Daily Archives: February 23, 2016

Yogurtland

I just got a text that if I spend ten dollars on yogurt and toppings I will get a free cooler bag.

Would that tempt you?

Today my baby pooped in the tub. I’ve written about my horror and fear of this phenomenon before. However, today  I embraced the poop (not literally). I cleaned it up. And then I cleaned the tub. And the walls. And the floors. And the sink. And the toilet and every single thing I could see in that bathroom. This happened last week when she pooped and the week before and the week before (She really relaxes in the tub). And so now it’s safe to say that though I don’t want her to do it and I certainly discourage it, I have come to appreciate her pooping as a means to get my chores done.

Is this like getting a free cooler bag if I buy yogurt? Not really. But it is nice when doing one thing that maybe you don’t want to do leads to doing something else that you need to do but have been putting off (again, this has nothing to do with the yogurt because I want yogurt and I don’t need a cooler bag nor have I been putting off getting one and this makes me feel like why am I even talking about that text and why do I get texts from Yogurtland? How do I get them to stop without making them feel bad? They won’t feel bad because they don’t care so do I just text back, no thanks for the texts? Or stop texting me? Or UNSUBSCRIBE? I have really big problems).
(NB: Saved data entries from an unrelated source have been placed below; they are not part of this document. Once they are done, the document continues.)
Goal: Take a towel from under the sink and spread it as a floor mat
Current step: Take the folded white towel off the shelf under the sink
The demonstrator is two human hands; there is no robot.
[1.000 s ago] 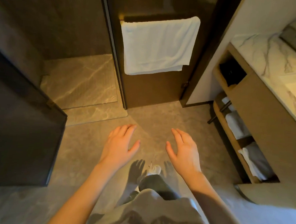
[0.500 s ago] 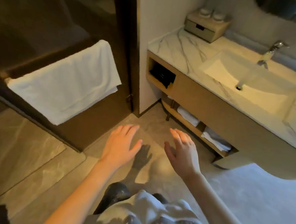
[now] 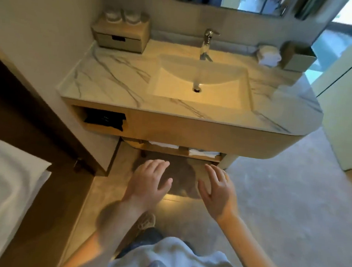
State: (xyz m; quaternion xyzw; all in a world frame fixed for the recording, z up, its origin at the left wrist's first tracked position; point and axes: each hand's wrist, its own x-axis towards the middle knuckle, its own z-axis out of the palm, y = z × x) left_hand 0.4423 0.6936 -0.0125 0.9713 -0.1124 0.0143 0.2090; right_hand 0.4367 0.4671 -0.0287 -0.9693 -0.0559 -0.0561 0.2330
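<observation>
I face a marble-topped vanity with a sink point(image 3: 201, 83). On the low shelf point(image 3: 182, 153) under it lie folded white towels, one on the left point(image 3: 164, 145) and one on the right point(image 3: 203, 153), mostly hidden by the vanity front. My left hand point(image 3: 149, 183) and my right hand point(image 3: 217, 189) hover palms down over the grey floor point(image 3: 269, 211), just in front of that shelf. Both hands have their fingers spread and hold nothing.
A dark item point(image 3: 106, 119) fills the open cubby at the vanity's upper left. A small drawer box point(image 3: 120, 36), a tap point(image 3: 207, 44), rolled cloths point(image 3: 268, 55) and a holder point(image 3: 298, 58) stand on the counter. A white towel point(image 3: 4, 191) hangs on the dark door at left.
My view has swung right, from the shower door and hanging towel to the vanity, now square ahead. Both hands stay open and spread in front of me.
</observation>
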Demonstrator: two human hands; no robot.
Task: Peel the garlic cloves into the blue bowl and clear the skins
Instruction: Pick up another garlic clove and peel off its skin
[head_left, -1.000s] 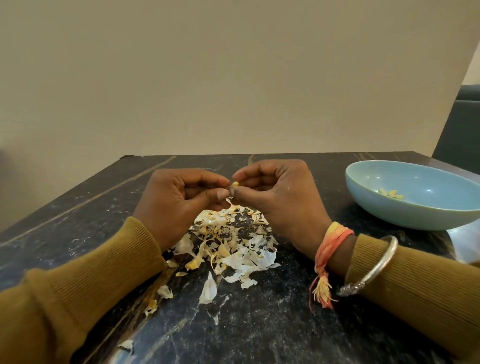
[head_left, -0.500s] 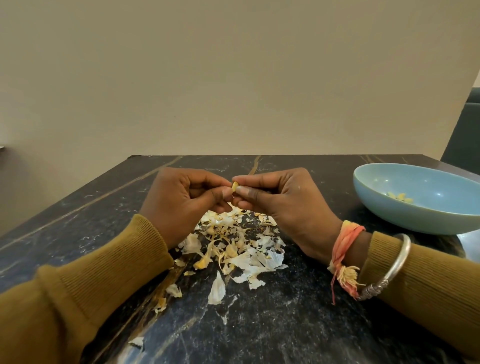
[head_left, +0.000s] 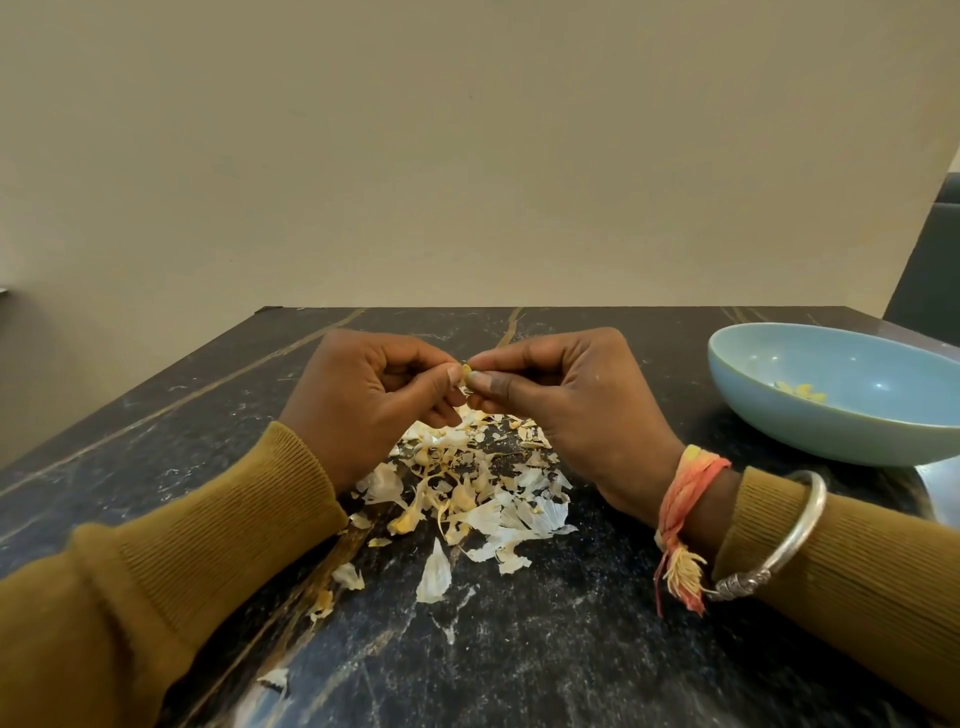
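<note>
**Here, both hands pinched one clove above the skins**

At left, a ribbed mustard-yellow knit sleeve (head_left: 171, 561) lay across the black, white-veined marble table (head_left: 571, 665). The left hand (head_left: 363, 400) was curled, thumb and fingertips pinching a small, pale yellow garlic clove (head_left: 466, 375). The clove was held above the table, between the two hands, and was largely hidden by the fingertips. Beneath it, a loose heap of white and yellowish papery garlic skins (head_left: 467, 488) lay on the table, with a few stray flakes trailing towards the near left edge. The right hand (head_left: 566, 405), also curled, pinched the same clove from the other side. Its wrist carried a faded orange-pink thread band with a frayed tassel (head_left: 680, 499) and a plain silver metal bangle (head_left: 800, 525). At far right stood the shallow, round, pale blue glazed bowl (head_left: 831, 431), well apart from the hands, with a few peeled yellow cloves (head_left: 802, 391) inside.
</note>
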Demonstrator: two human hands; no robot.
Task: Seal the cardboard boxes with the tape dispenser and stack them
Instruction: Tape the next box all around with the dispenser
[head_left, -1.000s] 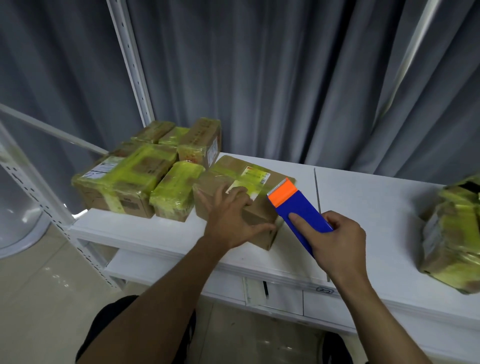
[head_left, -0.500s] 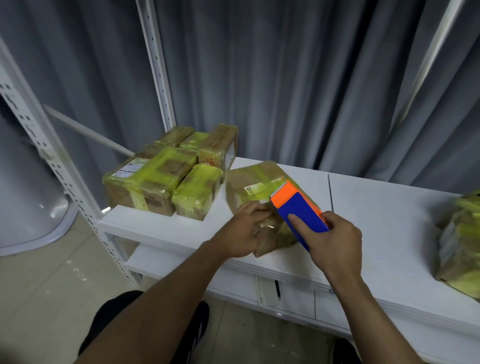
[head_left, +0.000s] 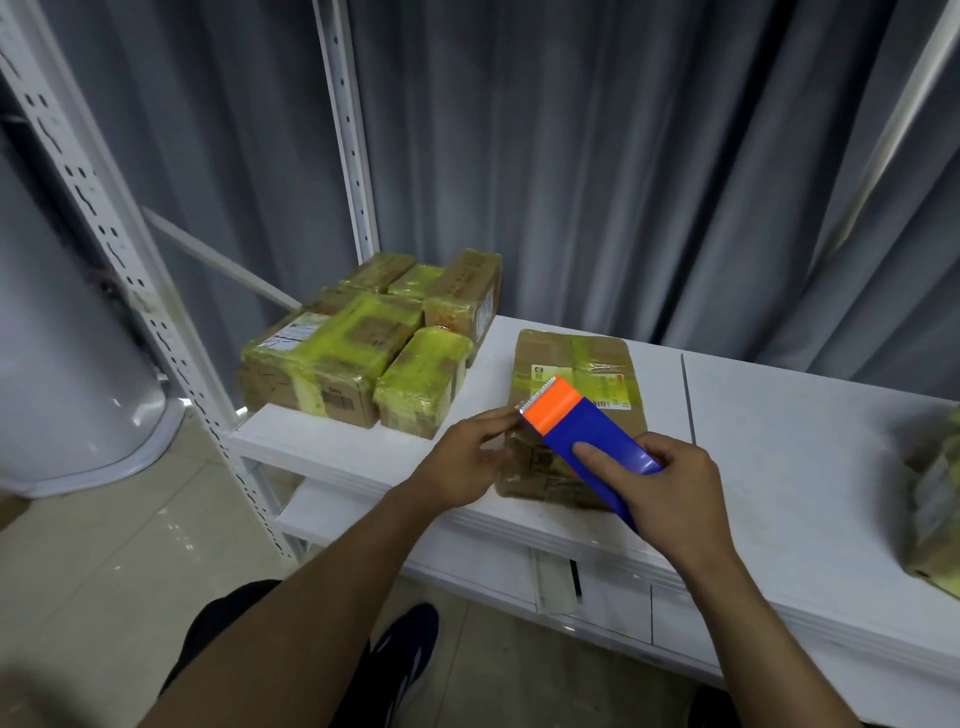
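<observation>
A brown cardboard box (head_left: 571, 358) with yellow-green tape strips and labels lies flat on the white table (head_left: 779, 441), its long side pointing away from me. My right hand (head_left: 670, 488) grips the blue tape dispenser (head_left: 597, 436), with the index finger laid along its top. The dispenser's orange toothed end (head_left: 553, 404) hovers over the box's near left part. My left hand (head_left: 467, 457) pinches the box's left edge, fingertips right at the toothed blade. Whether tape is between those fingers cannot be seen.
Several taped boxes (head_left: 363, 353) sit packed together at the table's left end beside a white perforated rack post (head_left: 130, 260). Another taped parcel (head_left: 935, 499) lies at the right edge. Grey curtains hang behind. A seam (head_left: 688, 395) divides the tabletop.
The box was turned by my left hand and now lies flat with its long side pointing away. My left hand slid to its left edge, and the dispenser tip came down over the box.
</observation>
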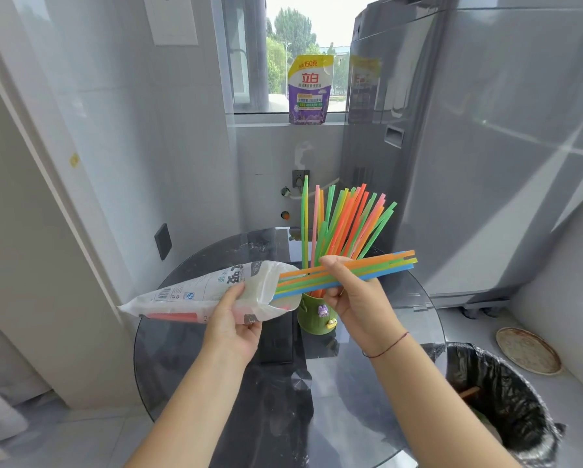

So writing. What things make you write even if you don’t want to and then you’re so happy because you finally did it?

Deadlines?

Blog posts?

Writing groups?

Invitations to write a family history for a reunion?

Guilt trips at church?

Writing partners?

I’ve come to realize that in my middle age and my middle kids and middle-I-feel-too-exhausted, a little poop or pressure or help does me some motivation good.